A few months ago, we moved our business accounts over from the Royal Bank to VanCity. We had lousy customer service from the Royal, and had received several recommendations for VanCity. Also, they’ve got all kinds of feel-good projects on the go, and made me sign something that said I wouldn’t use their business banking services to sell plutonium. What more could you ask for?
In our initial meeting with VanCity, we clearly articulated a particular requirement we had regarding international wire transfers. We receive three to five of these each month. We wanted to be notified with email or snail mail describing the particular details of each transaction. This had been one of many pain points at the Royal Bank, but the Royal eventually agreed to send us a notification in the mail each time a transfer came in.
We were very specific about this requirement, and our ‘Financial Services Officer’ at VanCity confirmed that they would be able to replicate this process.
The VanCity representative made an error.
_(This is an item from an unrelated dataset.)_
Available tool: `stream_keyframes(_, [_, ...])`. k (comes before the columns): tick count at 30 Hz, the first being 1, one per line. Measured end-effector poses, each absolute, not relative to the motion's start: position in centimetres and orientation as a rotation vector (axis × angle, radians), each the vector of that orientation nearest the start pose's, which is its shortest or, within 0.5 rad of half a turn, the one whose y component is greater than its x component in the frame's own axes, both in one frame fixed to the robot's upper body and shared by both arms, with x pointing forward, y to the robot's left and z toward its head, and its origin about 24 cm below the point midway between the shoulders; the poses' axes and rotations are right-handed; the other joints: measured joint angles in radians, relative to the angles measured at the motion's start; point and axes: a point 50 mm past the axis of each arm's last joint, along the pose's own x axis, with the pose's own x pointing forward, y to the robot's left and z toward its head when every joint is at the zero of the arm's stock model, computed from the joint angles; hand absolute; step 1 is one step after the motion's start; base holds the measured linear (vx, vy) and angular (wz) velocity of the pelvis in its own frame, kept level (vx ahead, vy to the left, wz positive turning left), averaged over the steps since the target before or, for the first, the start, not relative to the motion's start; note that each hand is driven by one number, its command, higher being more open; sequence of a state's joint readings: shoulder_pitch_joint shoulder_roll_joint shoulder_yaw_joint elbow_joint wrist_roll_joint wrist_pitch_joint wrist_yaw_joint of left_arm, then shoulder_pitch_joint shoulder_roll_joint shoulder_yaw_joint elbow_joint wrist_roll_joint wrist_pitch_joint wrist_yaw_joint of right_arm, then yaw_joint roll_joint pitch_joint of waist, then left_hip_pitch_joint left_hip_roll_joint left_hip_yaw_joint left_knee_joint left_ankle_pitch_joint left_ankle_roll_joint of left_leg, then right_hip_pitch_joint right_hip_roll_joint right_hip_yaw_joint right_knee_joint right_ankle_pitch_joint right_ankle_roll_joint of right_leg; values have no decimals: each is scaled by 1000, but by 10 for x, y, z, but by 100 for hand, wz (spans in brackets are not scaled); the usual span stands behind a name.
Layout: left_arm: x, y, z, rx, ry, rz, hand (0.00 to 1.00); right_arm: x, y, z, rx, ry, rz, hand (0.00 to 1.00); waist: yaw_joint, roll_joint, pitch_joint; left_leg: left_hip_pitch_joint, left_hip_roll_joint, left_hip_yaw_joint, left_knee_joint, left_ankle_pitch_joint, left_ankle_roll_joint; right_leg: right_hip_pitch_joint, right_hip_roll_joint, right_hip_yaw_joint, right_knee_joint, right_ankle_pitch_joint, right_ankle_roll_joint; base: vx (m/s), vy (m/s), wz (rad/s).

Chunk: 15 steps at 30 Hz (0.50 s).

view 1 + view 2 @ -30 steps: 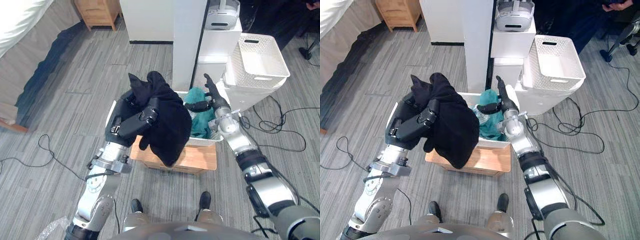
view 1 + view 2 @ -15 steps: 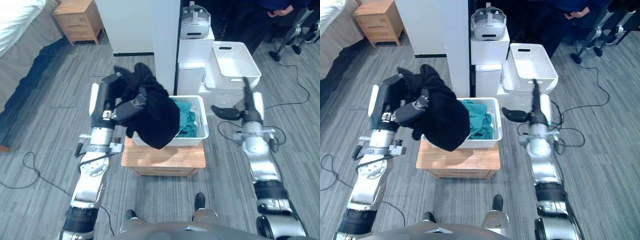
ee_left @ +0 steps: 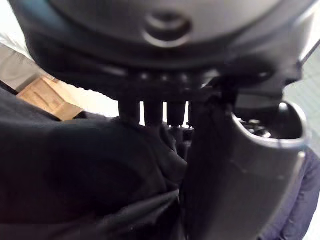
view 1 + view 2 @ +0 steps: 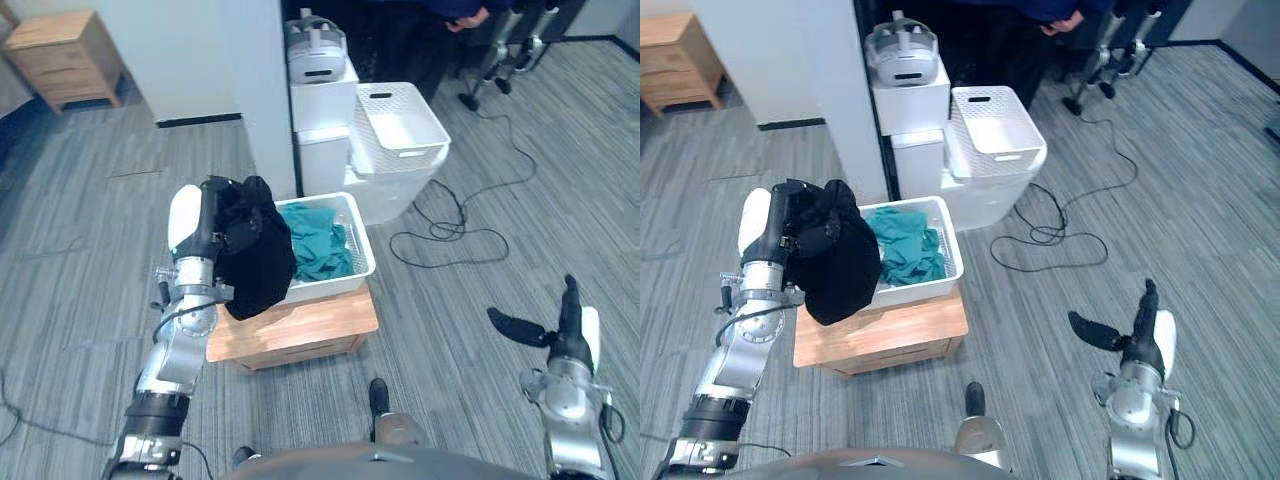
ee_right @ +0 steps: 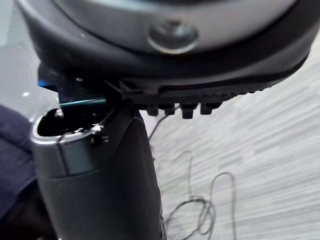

As it turns out, VanCity can only offer this service at a rate of $25 per transaction. That works out to about $1000 a year in fees. Nice.
They only notified us of this error after we had:
- Opened an account with them
- Advised our clients of our new banking details
- Banked with them for a few months
- Received several wire transfers
Everybody makes mistakes. This mistake, unfortunately, will force us to change banks yet again and to suffer all the pain that entails. This mistake comes in the first three months of banking with an institution that prides itself on customer service. This mistake is the reason I pay service fees. So that mistakes like this don’t happen.
In short, VanCity screwed up once, but they screwed up big time. To their credit, they did apologize profusely and reverse all the service fees we incurred during our brief time with them.
Meanwhile, we’re off on an increasingly futile search for a bank that actually wants our business.
I was tempted to post this to ChangeEverything.ca as ‘I Want to Change Banks’, but that’d be a little too snarky and bitter for such a goodhearted enterprise.